[v5,10/16] x86/startup_64: Simplify virtual switch on primary boot

Message ID 20240221113506.2565718-28-ardb+git@google.com
State New
Headers
Series x86: Confine early 1:1 mapped startup code |

Commit Message

Ard Biesheuvel Feb. 21, 2024, 11:35 a.m. UTC
  From: Ard Biesheuvel <ardb@kernel.org>

The secondary startup code is used on the primary boot path as well, but
in this case, the initial part runs from a 1:1 mapping, until an
explicit cross-jump is made to the kernel virtual mapping of the same
code.

On the secondary boot path, this jump is pointless as the code already
executes from the mapping targeted by the jump. So combine this
cross-jump with the jump from startup_64() into the common boot path.
This simplifies the execution flow, and clearly separates code that runs
from a 1:1 mapping from code that runs from the kernel virtual mapping.

Note that this requires a page table switch, so hoist the CR3 assignment
into startup_64() as well. And since absolute symbol references will no
longer be permitted in .head.text once we enable the associated build
time checks, a RIP-relative memory operand is used in the JMP
instruction, referring to an absolute constant in the .init.rodata
section.

Given that the secondary startup code does not require a special
placement inside the executable, move it to the .noinstr.text section.
This requires the use of a subsection so that the payload is placed
after the page aligned Xen hypercall page, as otherwise, objtool will
complain about the resulting JMP instruction emitted by the assembler
being unreachable.

Signed-off-by: Ard Biesheuvel <ardb@kernel.org>
---
 arch/x86/kernel/head64.c  |  2 +-
 arch/x86/kernel/head_64.S | 43 ++++++++++----------
 2 files changed, 23 insertions(+), 22 deletions(-)
  

Comments

Ard Biesheuvel Feb. 23, 2024, 1:11 p.m. UTC | #1
On Wed, 21 Feb 2024 at 12:36, Ard Biesheuvel <ardb+git@google.com> wrote:
>
> From: Ard Biesheuvel <ardb@kernel.org>
>
> The secondary startup code is used on the primary boot path as well, but
> in this case, the initial part runs from a 1:1 mapping, until an
> explicit cross-jump is made to the kernel virtual mapping of the same
> code.
>
> On the secondary boot path, this jump is pointless as the code already
> executes from the mapping targeted by the jump. So combine this
> cross-jump with the jump from startup_64() into the common boot path.
> This simplifies the execution flow, and clearly separates code that runs
> from a 1:1 mapping from code that runs from the kernel virtual mapping.
>
> Note that this requires a page table switch, so hoist the CR3 assignment
> into startup_64() as well. And since absolute symbol references will no
> longer be permitted in .head.text once we enable the associated build
> time checks, a RIP-relative memory operand is used in the JMP
> instruction, referring to an absolute constant in the .init.rodata
> section.
>
> Given that the secondary startup code does not require a special
> placement inside the executable, move it to the .noinstr.text section.
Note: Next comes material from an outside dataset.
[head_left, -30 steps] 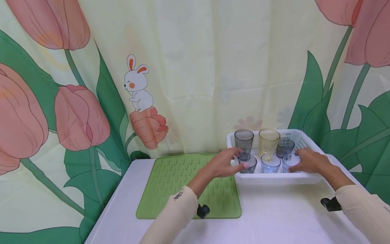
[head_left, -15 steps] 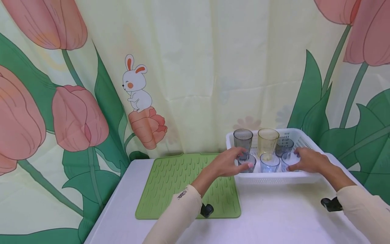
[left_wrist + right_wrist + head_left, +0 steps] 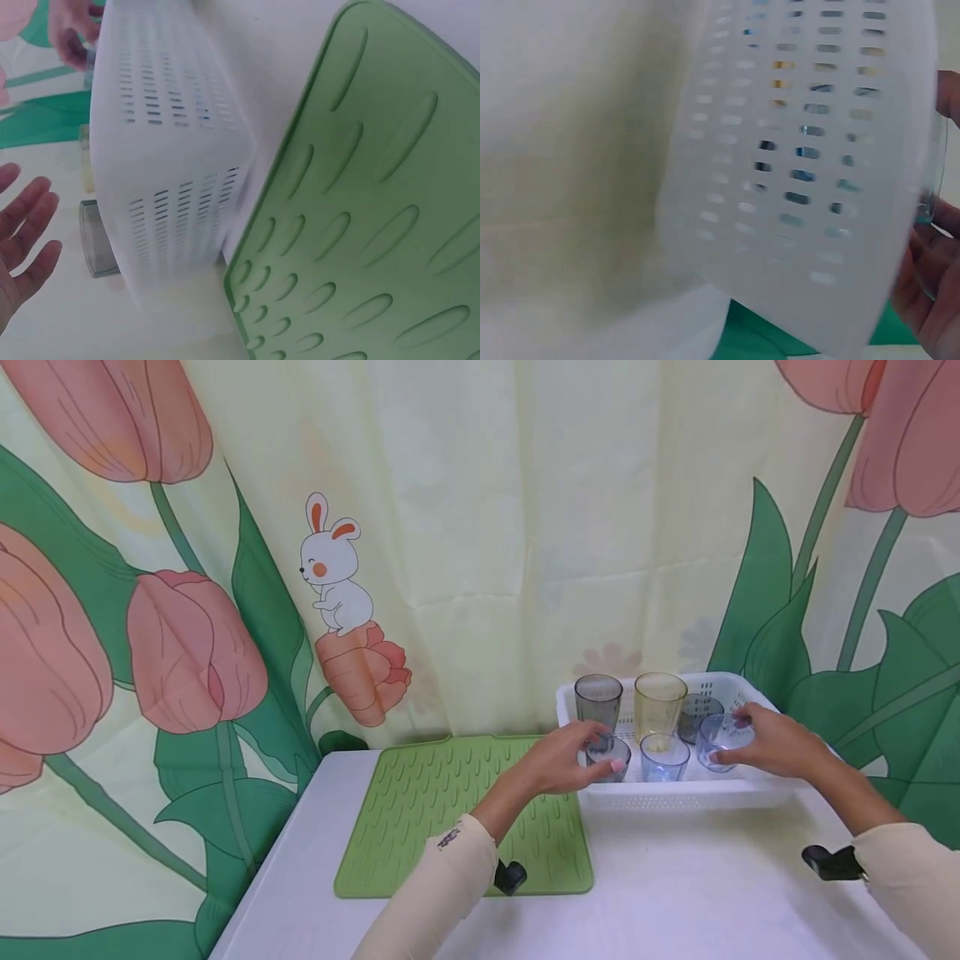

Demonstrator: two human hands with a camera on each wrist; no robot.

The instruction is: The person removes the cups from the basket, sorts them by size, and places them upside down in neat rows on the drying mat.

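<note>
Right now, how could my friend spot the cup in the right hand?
Find the white basket right of the green mat. At its front row's right end, the right hand grips a short, see-through bluish glass. Unlike the similar glass on its left, this one is held.

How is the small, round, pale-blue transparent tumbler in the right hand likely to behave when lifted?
The tumbler looks glassy, so it's probably stiff and breakable. Its shiny surface may slip in the right hand. Being round, it could roll if tipped.
</note>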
This should be the .text section, or we get

vmlinux.o: warning: objtool: early_setup_idt+0x4: call to
startup_64_load_idt() leaves .noinstr.text section

It would be better to have the secondary startup code in
noinstr.text, but it is only a very minor improvement. I'll be
looking into teaching objtool to be strict about .head.text code and
reject references that use absolute addressing, so I might be able to
tweak it to permit this use case as well but at this point we should
probably just move it into ordinary .text


> This requires the use of a subsection so that the payload is placed
> after the page aligned Xen hypercall page, as otherwise, objtool will
> complain about the resulting JMP instruction emitted by the assembler
> being unreachable.
>

^^^ this bit can be dropped, and the following hunk applied (apologies
if my gmail mangles this - i can resend the patch or the series)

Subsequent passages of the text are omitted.